MONTREAL - The City of Montreal is denying reports that it ordered internal investigators to spy on the city's auditor general, but admits the city's comptroller conducted one anyway.

Jacques Bergeron sent a letter Tuesday to all city councillors, informing them city bureaucrats were snooping in his email account, and had been reading all correspondence, including private messages sent to and from his lawyers.

According to Bergeron, the investigators were reading emails from at least June 9, 2010 until Jan. 25, 2011, apparently in an attempt to find irregularities in how the Auditor General was conducting business.

Bergeron says this behaviour is unlawful and violates his mandate to operate independently and at arm's length from the city.


Tremblay administration denies ordering investigation

Representatives of Mayor Gerald Tremblay say the work was done by the city's comptroller, Pierre Reid, and the internal investigations department without the knowledge of the mayor, the executive committee, or any elected member of the administration.

Spokespeople say Tremblay learned of the ongoing investigation a few weeks ago and ordered it to stop.

The municipal opposition parties are denouncing the email snooping of the city's watchdog as being completely inappropriate. 


Opposition demands Reid resign

Pierre Lampron of Vision Montreal and Alex Norris from Projet Montreal both spoke out against the city administration Tuesday.

"The fact is the way where this investigation has been made, the process used by the administration to get access to everything where the auditor general was involved in absolutely unacceptable," said Lampron.

Norris is calling on Reid to resign, and failing that, for Mayor Tremblay to fire him.

"It was under his authority that the interception of emails and the spying and the opening of attachments and legally privileged documentation was carried out," said Norris.

The Projet Montreal councillor is also doubtful that the mayor was ignorant of what was going on.

"We question the mayor's assertions that he knows nothing," said Norris.

Mayor Tremblay says he will not speak about the matter until next week, when a report about the snooping is delivered to City Council. 
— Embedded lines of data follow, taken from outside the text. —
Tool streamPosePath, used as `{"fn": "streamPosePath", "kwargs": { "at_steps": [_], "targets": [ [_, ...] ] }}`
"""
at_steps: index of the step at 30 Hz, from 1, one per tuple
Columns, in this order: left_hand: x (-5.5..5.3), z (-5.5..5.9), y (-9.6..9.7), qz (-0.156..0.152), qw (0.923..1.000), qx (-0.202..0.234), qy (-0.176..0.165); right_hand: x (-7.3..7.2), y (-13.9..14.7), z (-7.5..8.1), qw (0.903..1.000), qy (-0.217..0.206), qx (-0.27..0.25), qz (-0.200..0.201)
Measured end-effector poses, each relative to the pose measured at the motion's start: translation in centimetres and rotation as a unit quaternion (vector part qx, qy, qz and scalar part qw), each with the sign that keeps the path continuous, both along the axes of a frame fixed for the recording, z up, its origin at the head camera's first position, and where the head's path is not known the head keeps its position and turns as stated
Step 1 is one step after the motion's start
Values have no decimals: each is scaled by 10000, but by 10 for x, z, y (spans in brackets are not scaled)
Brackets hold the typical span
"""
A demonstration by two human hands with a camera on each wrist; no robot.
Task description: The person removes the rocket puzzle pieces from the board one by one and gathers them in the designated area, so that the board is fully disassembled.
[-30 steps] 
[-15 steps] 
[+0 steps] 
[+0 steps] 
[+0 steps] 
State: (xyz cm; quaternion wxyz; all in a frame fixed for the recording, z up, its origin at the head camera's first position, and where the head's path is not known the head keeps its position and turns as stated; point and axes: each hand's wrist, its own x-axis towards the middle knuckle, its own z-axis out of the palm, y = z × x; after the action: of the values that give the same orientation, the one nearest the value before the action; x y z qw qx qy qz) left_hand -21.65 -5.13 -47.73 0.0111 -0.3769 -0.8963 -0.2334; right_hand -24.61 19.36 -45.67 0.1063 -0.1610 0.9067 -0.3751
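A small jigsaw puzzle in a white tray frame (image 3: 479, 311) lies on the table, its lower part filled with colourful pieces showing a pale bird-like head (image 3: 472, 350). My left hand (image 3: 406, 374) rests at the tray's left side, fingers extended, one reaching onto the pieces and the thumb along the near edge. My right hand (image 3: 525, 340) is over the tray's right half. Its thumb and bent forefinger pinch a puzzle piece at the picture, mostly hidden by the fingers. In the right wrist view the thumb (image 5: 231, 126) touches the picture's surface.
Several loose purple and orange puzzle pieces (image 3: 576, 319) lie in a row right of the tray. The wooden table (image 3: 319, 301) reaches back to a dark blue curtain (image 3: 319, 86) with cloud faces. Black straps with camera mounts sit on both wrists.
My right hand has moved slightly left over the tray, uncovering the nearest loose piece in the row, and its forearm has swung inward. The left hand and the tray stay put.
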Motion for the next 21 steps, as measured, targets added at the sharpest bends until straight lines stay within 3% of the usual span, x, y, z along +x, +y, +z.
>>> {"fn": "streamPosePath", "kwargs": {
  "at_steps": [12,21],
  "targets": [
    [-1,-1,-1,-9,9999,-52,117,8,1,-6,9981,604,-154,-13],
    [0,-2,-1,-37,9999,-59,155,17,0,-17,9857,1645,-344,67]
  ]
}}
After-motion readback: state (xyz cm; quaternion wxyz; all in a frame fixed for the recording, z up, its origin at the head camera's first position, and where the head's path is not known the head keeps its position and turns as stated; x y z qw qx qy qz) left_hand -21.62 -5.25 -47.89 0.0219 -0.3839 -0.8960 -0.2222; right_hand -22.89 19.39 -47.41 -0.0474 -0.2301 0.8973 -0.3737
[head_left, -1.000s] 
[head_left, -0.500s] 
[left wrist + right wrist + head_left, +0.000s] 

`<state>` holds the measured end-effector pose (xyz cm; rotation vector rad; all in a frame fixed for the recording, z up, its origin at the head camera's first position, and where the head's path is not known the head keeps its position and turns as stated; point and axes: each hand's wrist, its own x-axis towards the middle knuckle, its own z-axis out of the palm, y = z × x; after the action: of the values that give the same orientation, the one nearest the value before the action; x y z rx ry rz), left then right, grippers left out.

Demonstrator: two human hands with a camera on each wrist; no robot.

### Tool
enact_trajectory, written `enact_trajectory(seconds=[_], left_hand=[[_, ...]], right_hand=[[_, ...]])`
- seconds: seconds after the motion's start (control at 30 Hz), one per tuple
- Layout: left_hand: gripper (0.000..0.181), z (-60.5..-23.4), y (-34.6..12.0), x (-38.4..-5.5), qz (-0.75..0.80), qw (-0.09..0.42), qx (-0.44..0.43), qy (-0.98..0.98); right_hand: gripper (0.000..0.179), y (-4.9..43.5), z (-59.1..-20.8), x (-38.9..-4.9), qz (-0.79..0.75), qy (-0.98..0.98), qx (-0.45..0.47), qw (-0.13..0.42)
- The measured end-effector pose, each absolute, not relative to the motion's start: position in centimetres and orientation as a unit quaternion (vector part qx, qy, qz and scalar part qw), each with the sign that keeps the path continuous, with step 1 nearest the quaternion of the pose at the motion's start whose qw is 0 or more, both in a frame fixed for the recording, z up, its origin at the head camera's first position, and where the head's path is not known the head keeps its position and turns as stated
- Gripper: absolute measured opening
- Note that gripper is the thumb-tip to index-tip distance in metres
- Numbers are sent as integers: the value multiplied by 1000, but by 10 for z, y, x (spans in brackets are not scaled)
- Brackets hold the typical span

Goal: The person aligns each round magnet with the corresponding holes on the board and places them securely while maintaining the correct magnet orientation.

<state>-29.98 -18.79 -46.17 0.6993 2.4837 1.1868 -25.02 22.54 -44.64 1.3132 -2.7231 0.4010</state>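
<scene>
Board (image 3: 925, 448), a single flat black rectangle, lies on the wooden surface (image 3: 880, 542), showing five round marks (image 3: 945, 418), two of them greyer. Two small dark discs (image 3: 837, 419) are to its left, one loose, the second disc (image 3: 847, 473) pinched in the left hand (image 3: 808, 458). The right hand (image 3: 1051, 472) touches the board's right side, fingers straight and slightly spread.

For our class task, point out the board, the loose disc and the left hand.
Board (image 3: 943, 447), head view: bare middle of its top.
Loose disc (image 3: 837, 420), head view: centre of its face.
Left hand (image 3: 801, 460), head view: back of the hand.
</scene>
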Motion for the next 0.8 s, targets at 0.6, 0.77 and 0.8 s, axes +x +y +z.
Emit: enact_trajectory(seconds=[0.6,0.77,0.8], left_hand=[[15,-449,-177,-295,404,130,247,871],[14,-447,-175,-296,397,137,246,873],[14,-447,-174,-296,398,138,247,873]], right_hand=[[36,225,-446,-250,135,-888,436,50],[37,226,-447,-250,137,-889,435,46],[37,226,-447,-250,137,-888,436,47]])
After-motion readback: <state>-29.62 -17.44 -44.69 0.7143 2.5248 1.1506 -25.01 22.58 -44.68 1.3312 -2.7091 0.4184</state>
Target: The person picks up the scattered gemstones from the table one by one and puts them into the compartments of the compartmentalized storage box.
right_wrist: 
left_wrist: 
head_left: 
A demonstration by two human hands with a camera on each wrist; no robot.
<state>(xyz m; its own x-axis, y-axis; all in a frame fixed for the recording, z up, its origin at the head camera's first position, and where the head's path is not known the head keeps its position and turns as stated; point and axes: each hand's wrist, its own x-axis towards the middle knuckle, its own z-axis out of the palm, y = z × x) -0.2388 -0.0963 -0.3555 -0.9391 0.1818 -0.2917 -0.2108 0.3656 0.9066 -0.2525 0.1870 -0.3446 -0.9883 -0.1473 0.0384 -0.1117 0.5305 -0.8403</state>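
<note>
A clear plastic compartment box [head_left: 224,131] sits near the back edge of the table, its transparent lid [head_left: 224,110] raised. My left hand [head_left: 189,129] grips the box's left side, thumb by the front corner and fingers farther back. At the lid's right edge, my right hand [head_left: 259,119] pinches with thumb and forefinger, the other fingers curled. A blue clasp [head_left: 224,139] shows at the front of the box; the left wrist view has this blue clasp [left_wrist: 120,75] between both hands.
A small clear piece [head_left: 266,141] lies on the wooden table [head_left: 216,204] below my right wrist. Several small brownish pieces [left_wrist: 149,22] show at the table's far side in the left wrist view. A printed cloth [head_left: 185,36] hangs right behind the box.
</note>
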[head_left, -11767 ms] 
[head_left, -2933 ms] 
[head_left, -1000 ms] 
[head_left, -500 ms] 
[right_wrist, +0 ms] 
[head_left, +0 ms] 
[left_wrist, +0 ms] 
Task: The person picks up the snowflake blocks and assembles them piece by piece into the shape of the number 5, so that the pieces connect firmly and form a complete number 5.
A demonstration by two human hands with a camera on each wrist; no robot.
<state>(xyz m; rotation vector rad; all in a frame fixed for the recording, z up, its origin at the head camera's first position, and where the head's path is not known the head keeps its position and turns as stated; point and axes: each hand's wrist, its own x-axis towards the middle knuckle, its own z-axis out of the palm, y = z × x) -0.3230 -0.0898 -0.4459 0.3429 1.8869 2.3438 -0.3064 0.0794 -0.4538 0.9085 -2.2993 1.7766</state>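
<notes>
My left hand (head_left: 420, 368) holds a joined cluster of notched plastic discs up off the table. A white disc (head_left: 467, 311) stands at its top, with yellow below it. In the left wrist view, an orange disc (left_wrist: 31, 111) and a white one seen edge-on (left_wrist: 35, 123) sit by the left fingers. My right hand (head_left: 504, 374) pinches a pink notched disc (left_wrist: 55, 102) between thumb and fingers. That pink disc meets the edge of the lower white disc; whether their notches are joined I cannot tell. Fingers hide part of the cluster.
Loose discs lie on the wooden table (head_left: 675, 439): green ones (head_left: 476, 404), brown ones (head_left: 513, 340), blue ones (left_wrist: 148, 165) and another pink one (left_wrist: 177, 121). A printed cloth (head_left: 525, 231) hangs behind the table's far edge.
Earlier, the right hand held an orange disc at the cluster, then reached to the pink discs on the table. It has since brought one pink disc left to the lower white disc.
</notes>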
Watchdog has clashed with city council

Bergeron was chosen as auditor general for Montreal in May 2009, and immediately set to work digging up irregularities in city contracts.

In September 2009, he released a report on the $355,000,000 water meter contract that highlighted cost overruns, poor oversight and an inadequate bidding process.

Later that year, his office launched a snitch line so that city staff and contractors could report possible ethics violations without fear of reprisal.

In 2010, the Tremblay administration yanked control of the ethics violation line away from the Auditor General and put it under the office of the city comptroller.